Perjalanan ini bukan tentang rombongan studi banding yang sekadar foto-foto di depan gedung megah dan lalu pulang dengan baju seragam yang sudah kusut. Ini tentang koordinasi strategis untuk menjalin nota kesepahaman antar-lembaga. Sebuah langkah konkret agar kampus tidak hanya sibuk memproduksi skripsi, tapi juga koneksi dengan lembaga-lembaga negara, langsung ke jantungnya: Mahkamah Konstitusi.
Langkah ini layaknya seperti oase di tengah padang gurun kurikulum yang kadang terlalu textbook dan jauh dari realitas. MK itu bukan mitos atau materi pasal-pasal hafalan semata. Ia nyata, hidup, dan setiap keputusannya bisa mengguncang arah demokrasi negeri ini. Maka ketika dosen dan mahasiswa UDB berani mendekat, berdialog, bahkan bersinergi, ini pertanda bahwa dunia akademik tak ingin hanya jadi komentator dari pinggir lapangan.
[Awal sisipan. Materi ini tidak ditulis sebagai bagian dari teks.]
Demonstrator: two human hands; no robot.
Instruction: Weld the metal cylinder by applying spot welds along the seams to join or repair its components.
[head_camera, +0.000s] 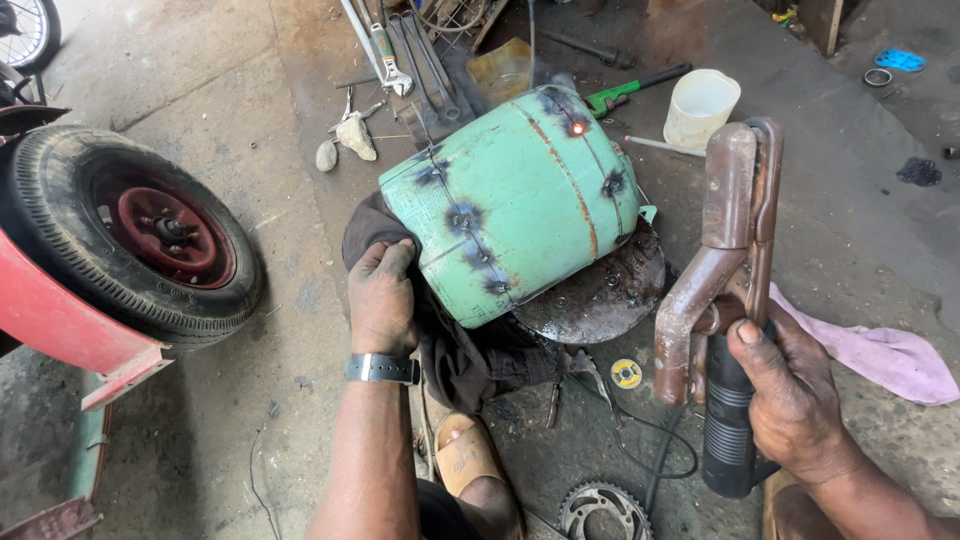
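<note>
1. Left hand (382, 292): closed over dark cloth (455, 345), pressed against near-left end of green metal cylinder (510, 200).
2. Cylinder: lying on its side at scene centre, tilted, resting on round rusty plate (600, 290); dark weld spots along seams, one glowing spot (577, 127) near far end.
3. Right hand (790, 395): gripping black handle of rusty electrode holder (725, 270), held upright, right of cylinder, not touching it.
4. Left: red-hubbed wheel (160, 235).
5. Far: wrenches (400, 50), white cup (701, 107).
6. Right: pink rag (880, 355).
7. Near: sprocket (605, 510).
</note>
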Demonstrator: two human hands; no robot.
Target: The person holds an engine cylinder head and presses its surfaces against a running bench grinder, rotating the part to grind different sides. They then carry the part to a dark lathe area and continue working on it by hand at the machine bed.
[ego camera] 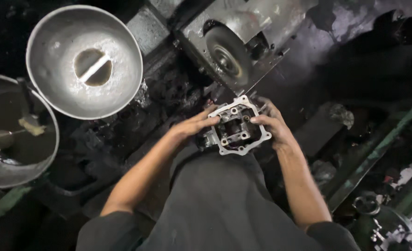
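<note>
Gripping a grey metal engine casting (236,131) above the lap, left hand (192,128) and right hand (273,128) clench fingers on its opposite flanges; it looks heavy, rigid, oily-slick, best held by the flat rim.

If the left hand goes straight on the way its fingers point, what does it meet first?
The left hand already touches the metal engine casting; going on, it would probably meet the right hand across it.

Dull grey cast-metal engine housing (237,125), rough and oil-stained, pale machined rim. Round silvery metal basin (84,62), worn satin sheen. Greasy dark metal grinding wheel (228,55). Matt grey cloth trousers (220,204).
</note>
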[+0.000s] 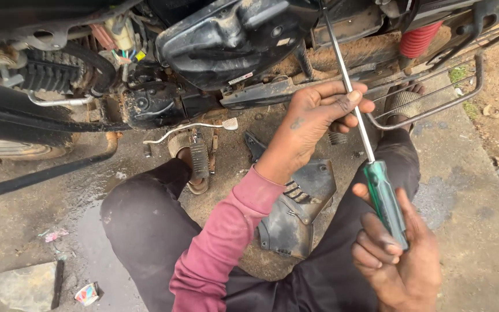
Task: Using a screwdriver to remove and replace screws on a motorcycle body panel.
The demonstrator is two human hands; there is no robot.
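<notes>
Crouched beside the motorcycle (226, 40), your right hand (402, 263) was closed on the light, rigid screwdriver (371, 156) by its smooth green handle, while your left hand's fingers (342, 104) pinched the thin steel shaft above that grip.

An outdoor roadside repair spot: a muddy motorcycle (232, 46) stands on wet concrete ground (463, 190) beside dirt.

Right hand (402, 260) grips green screwdriver (385, 199) handle; long shaft slants up toward motorcycle (226, 40) underside. Left hand (316, 118) steadies shaft with fingertips. Black plastic panel (295, 211) lies on wet concrete ground (463, 231) between person's knees.
</notes>
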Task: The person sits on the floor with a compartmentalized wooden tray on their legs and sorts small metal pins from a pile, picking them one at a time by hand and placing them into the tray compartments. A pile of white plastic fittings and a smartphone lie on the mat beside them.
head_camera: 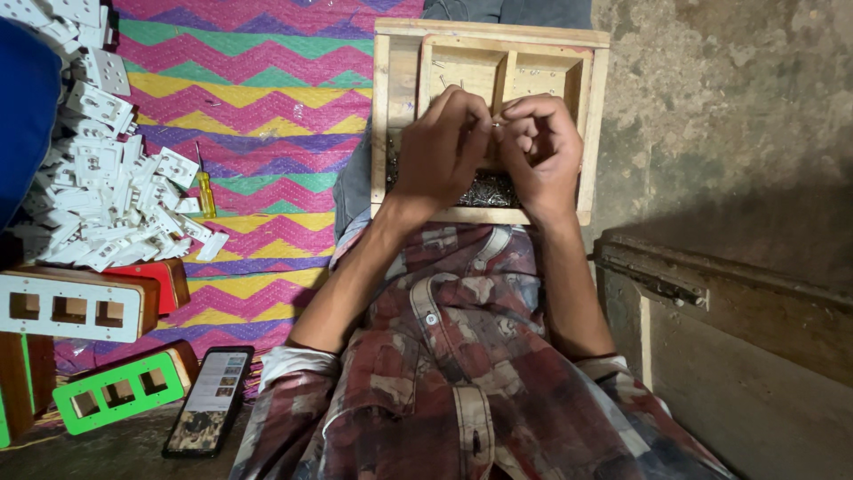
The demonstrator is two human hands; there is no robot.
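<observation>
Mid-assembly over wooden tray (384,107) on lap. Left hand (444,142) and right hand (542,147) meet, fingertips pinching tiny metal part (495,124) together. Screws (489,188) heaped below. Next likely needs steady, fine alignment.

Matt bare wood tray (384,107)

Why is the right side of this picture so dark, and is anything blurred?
Head view: light falls mostly on the zigzag mat and the white plastic parts; the wooden chest and the floor beside it lie in shadow. The left hand and right hand over the wooden tray look slightly soft, so what the fingers pinch is unclear.
</observation>
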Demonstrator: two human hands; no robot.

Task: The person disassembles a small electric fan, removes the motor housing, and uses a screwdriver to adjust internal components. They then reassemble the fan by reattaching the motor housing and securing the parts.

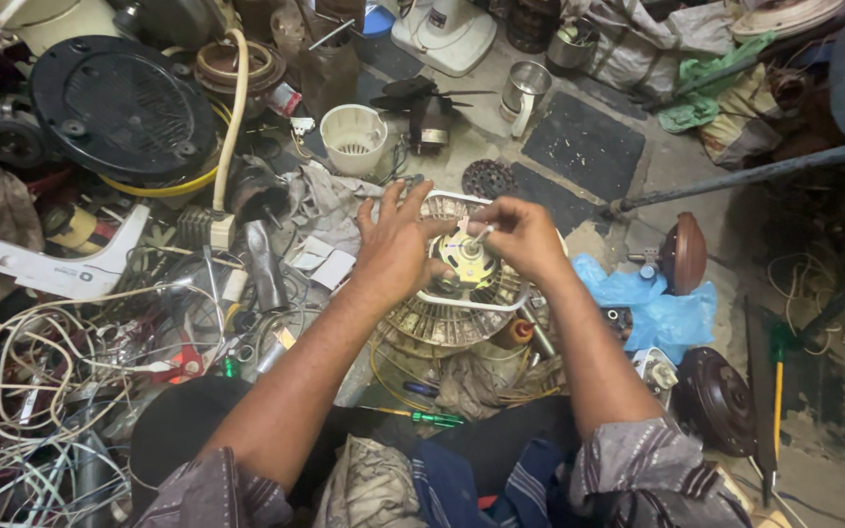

Seperti yang umum diketahui, idealisme mahasiswa hukum terkadang bisa luntur di tengah panasnya praktik hukum di dunia nyata. Tapi kunjungan seperti ini bisa jadi suplemen moral. Jika hanya belajar hukum dari PPT dan buku ajar, lalu kapan mahasiswa tahu bahwa menjaga konstitusi itu bukan cuma tugas hakim, tapi panggilan nurani setiap warga negara?
Kampus memiliki tanggung jawab untuk melahirkan generasi sarjana hukum yang tidak hanya memahami teks, tetapi juga mampu membaca konteks. Dalam hal ini, Mahkamah Konstitusi menyediakan medan belajar yang kaya akan nilai-nilai konstitusional, keadilan substantif, serta dinamika pertarungan tafsir hukum dalam bingkai demokrasi.
Langkah UDB tidak hanya menggugah semangat transformasi pendidikan hukum, tetapi juga memperluas ruang belajar mahasiswa untuk lebih memahami peran lembaga-lembaga negara secara empiris. Hal ini penting, mengingat tantangan penegakan hukum di Indonesia kini tidak sekadar menyangkut keterampilan teknis, tetapi juga integritas moral, kecakapan etis, dan keberanian berpikir kritis. Jika dioptimalkan, sinergi ini dapat menjadi prototipe kolaborasi ideal antara lembaga yudikatif dan dunia pendidikan.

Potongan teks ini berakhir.